**Work request:**
Somewhere below, one line contains "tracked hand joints" and a later line contains "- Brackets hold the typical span". Output those two lines and everything between them exactly, and nothing else.

**Given data:**
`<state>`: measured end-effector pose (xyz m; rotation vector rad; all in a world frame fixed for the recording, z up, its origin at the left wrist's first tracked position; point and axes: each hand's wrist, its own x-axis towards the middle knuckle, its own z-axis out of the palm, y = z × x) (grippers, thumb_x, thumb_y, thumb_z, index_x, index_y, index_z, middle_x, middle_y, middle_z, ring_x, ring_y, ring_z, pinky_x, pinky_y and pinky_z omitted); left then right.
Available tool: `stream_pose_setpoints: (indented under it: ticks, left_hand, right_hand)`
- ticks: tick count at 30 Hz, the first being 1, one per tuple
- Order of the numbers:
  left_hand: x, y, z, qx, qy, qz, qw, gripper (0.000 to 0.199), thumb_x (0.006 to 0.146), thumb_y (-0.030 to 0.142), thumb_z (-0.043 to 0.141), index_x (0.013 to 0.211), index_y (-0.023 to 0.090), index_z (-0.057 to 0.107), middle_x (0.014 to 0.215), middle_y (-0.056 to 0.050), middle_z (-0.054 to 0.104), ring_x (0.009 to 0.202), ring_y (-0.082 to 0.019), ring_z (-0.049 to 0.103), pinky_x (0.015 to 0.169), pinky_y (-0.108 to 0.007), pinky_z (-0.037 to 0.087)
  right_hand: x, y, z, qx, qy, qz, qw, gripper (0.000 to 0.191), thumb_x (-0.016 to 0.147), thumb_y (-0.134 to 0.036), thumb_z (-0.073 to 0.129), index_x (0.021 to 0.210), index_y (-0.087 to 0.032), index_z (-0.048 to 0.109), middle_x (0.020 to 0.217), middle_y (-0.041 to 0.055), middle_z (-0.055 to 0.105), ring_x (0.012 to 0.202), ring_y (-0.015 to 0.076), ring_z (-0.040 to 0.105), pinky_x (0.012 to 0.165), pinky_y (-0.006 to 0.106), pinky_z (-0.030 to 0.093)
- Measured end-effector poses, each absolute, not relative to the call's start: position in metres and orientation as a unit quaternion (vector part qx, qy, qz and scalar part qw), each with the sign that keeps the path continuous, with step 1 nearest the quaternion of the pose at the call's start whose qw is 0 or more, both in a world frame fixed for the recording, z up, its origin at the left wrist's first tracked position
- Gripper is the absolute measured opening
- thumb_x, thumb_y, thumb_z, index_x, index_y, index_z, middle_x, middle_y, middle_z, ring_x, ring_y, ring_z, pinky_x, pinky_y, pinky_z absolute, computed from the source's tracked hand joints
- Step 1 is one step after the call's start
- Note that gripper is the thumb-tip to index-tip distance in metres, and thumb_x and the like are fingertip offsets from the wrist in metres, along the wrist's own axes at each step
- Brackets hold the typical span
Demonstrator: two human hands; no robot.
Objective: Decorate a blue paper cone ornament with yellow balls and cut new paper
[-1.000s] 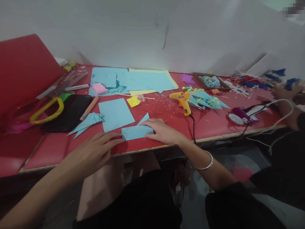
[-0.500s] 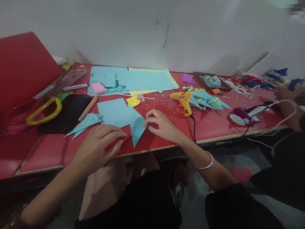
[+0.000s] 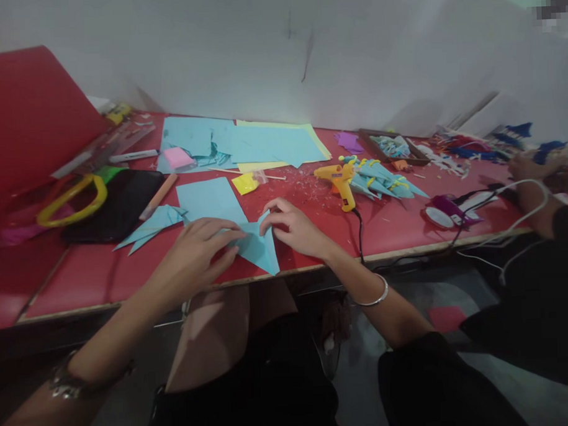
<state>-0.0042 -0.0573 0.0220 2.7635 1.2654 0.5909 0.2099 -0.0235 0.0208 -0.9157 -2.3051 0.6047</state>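
A folded light-blue paper [image 3: 261,250] lies near the front edge of the red table, its point toward me. My right hand [image 3: 296,228] pinches its raised right part between thumb and fingers. At the paper's left side is my left hand [image 3: 199,256], fingers apart and curved, the fingertips over its left corner. Behind them lies a flat blue sheet [image 3: 211,200]. Left of it rest pointed folded blue pieces [image 3: 151,227].
A yellow glue gun [image 3: 341,185] with a black cord stands right of my hands, beside finished blue cones [image 3: 380,180]. Further left are a black tablet-like object [image 3: 118,209] and yellow-handled scissors [image 3: 72,202]. Another person's hand [image 3: 538,173] is at far right.
The blue paper's right part has been lifted by my right hand, and its point has shifted right. My left hand has moved slightly right, to the paper's left corner.
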Motion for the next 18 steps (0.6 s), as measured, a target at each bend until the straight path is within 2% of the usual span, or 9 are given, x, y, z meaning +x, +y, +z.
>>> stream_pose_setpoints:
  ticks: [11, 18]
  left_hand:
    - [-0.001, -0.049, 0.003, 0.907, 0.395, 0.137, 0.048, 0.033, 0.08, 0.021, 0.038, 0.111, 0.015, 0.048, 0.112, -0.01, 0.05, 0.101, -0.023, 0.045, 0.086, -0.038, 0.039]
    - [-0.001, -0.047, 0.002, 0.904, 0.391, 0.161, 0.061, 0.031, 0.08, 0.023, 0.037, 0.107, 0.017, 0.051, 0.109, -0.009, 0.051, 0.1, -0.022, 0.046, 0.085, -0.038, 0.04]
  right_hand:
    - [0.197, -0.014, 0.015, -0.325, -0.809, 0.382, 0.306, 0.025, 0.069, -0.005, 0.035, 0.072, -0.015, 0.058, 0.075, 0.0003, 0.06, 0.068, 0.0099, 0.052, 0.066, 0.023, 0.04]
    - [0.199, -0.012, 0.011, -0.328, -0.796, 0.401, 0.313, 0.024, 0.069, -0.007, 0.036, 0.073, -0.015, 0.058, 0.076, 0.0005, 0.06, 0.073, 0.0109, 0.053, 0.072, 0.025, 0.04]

**Reply:**
- thumb_x, thumb_y, thumb_z, index_x, index_y, index_z, middle_x, middle_y, middle_z, ring_x, ring_y, ring_z, pinky_x, pinky_y, pinky_z absolute, computed from the source's tracked hand joints
- Step 1 is one step after the call's start
- Note that gripper is the thumb-tip to index-tip distance in metres, and thumb_x and the like are fingertip offsets from the wrist in metres, along the wrist's own axes at each step
- Brackets hold the typical span

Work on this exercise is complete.